§ **Action item**: Print word for word the first line of the listing below and every line after it, through the line with "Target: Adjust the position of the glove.". Leave out the pictures and the rest.

··· Data extract

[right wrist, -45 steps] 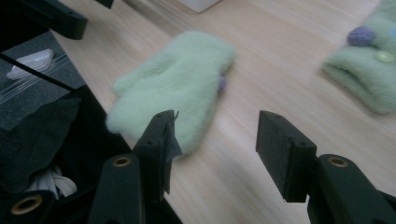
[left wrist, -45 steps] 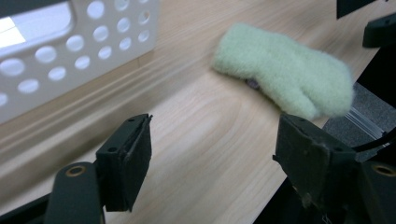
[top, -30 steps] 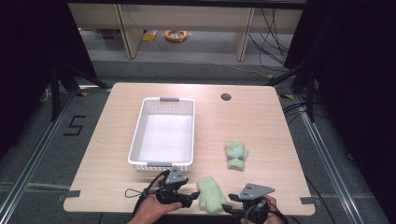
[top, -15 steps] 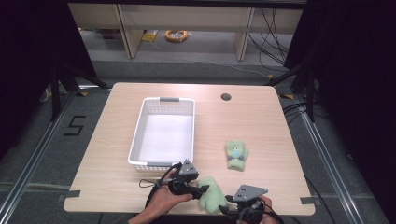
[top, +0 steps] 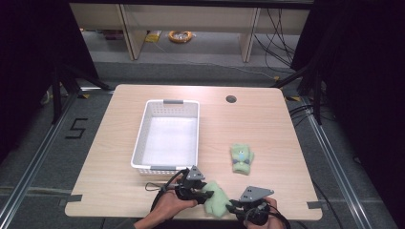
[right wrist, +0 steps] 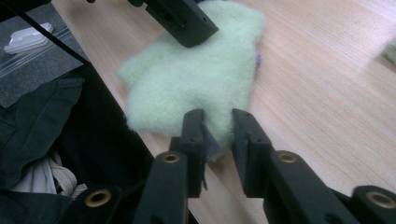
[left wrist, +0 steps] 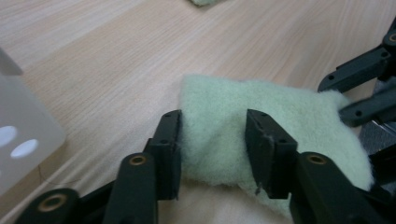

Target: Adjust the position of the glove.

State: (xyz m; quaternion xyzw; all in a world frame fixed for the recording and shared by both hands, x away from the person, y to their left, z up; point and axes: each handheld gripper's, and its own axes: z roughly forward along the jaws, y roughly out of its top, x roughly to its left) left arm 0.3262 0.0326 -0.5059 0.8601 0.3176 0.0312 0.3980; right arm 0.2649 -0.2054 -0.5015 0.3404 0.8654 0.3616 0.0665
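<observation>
A pale green fleece mitten [top: 216, 200] lies flat near the table's front edge, between my two grippers. My left gripper [top: 204, 193] comes at it from the left. In the left gripper view its jaws have just been closing and now pinch the mitten [left wrist: 219, 140] by its near edge, the left gripper [left wrist: 215, 126] squeezing the fleece into a bulge. My right gripper [top: 231, 207] reaches in from the right. Its jaws have also just been closing, and the right gripper [right wrist: 217, 123] grips a corner of the mitten [right wrist: 196, 79].
A white perforated basket [top: 143, 143] stands just behind the left gripper, its corner [left wrist: 18, 130] close by. A second green mitten with a face [top: 242, 158] lies to the right. The table's front edge [right wrist: 140, 135] runs right beside the held mitten.
The left gripper slid right up to the mitten's edge. Both pairs of jaws drew together on the fleece. The right hand stayed where it was.
</observation>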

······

§ **Written reply**:
[right wrist, -45 steps] 
[left wrist, -45 steps] 
[top, -30 steps] 
[top, -15 steps] 
[top, +0 steps] 
[right wrist, +0 steps] 
[left wrist, +0 steps] 

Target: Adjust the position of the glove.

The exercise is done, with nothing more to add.